If you don't make a claim on your critical illness insurance during the policy term, you won't receive a benefit payout. However, having critical illness insurance provides peace of mind knowing that you're financially protected if you're diagnosed with a covered critical illness during the policy term. It's a form of financial preparation for unexpected events and offers valuable protection for you and your family.

If you outlive your critical illness insurance policy and don't make a claim for a covered critical illness during the policy term, the coverage will expire, and you won't receive a benefit payout. Critical illness insurance provides financial protection for a specific period, typically until a specified age or policy term, and offers peace of mind knowing that you're prepared for the unexpected.

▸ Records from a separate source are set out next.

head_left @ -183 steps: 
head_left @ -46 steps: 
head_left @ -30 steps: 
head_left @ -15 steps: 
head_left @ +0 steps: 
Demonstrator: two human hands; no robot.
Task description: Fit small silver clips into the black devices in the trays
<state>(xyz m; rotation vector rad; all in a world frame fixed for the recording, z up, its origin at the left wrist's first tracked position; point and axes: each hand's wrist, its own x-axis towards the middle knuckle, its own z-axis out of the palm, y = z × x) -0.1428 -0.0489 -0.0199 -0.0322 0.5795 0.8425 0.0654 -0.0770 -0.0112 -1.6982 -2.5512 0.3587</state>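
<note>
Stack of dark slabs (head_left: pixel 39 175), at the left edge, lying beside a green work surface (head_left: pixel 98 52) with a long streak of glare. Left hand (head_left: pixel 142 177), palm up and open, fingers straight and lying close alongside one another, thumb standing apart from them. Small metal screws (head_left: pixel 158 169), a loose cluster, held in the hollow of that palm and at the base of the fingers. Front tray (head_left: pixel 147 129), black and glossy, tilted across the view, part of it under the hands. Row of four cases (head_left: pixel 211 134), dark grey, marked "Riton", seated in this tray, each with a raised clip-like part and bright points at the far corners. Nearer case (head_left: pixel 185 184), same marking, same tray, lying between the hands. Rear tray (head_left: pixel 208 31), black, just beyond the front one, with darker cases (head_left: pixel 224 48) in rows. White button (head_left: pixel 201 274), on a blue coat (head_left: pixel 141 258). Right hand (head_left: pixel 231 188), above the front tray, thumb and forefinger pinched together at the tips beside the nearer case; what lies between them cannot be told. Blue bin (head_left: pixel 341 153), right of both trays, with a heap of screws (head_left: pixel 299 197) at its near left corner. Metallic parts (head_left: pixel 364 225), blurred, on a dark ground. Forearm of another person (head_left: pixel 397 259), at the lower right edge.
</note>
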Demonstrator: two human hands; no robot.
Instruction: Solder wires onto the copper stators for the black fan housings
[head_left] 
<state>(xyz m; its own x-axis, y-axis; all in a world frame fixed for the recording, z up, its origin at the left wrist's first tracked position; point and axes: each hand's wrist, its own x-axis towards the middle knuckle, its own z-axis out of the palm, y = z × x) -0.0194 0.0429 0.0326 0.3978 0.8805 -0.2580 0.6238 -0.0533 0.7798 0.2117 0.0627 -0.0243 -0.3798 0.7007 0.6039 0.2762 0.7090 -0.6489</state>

Yes, many insurers offer optional riders or add-ons that you can add to your critical illness insurance policy for enhanced coverage. Common riders may include waiver of premium, which waives future premium payments if you become disabled, or return of premium, which refunds a portion of your premiums if you don't make a claim during the policy term. It's essential to review available riders with insurers to customise your coverage to meet your specific needs.

To make a claim on your critical illness insurance policy, you'll need to notify your insurer of your diagnosis and submit a claim form along with any required medical documentation, such as medical reports, test results, and physician statements. Once your claim is reviewed and approved by the insurer, you'll receive the lump sum benefit payment, which you can use to cover medical expenses, living costs, or other financial needs during your recovery.

As we age, the likelihood of encountering health complications increases for us all. In the event that you develop a severe medical condition, critical illness protection can assist with the expenses of crucial bills – enabling you to concentrate on recuperation or adjusting to your new health circumstance.

The typical expense of a Critical Illness protection policy will fluctuate based on aspects such as your age and medical background. As per our investigation, you can secure a policy starting from as low as £8 (for a non-smoking 21-year-old individual).

The most prevalent critical illnesses in the UK are cancer, cardiac arrest, and cerebrovascular accident (stroke).

Cancer is one of the primary causes for critical illness insurance claims in the UK. Cancer constitutes over 80% of critical illness cover claims for females and about 45% of critical illness claims for males.